• [YOUR ASSIGNMENT]:
Reproduce the data below in full. Nothing should differ from the original.

++++ SOURCE DATA

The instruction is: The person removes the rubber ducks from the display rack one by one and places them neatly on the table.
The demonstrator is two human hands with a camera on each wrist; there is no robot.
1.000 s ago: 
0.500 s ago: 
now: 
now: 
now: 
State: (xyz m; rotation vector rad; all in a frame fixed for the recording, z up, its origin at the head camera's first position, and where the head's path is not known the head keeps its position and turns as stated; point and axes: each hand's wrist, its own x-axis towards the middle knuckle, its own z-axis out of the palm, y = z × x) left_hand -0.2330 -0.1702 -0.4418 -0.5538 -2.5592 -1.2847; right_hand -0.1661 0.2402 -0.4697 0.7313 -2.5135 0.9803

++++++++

• [SOLUTION FOR THIS EXERCISE]:
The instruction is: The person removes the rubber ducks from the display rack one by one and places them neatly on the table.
The demonstrator is two human hands with a camera on each wrist; there is no robot.
1.000 s ago: 
0.500 s ago: 
now: 
now: 
now: 
State: (xyz m; rotation vector rad; all in a frame fixed for the recording, z up, its origin at the head camera's first position, and where the head's path is not known the head keeps its position and turns as stated; point and axes: each hand's wrist, its own x-axis towards the middle knuckle, its own z-axis out of the palm, y = z × x) left_hand -0.2330 -0.1702 -0.4418 -0.5538 -2.5592 -1.2847; right_hand -0.1661 0.2402 -0.4697 0.7313 -2.5135 0.9803

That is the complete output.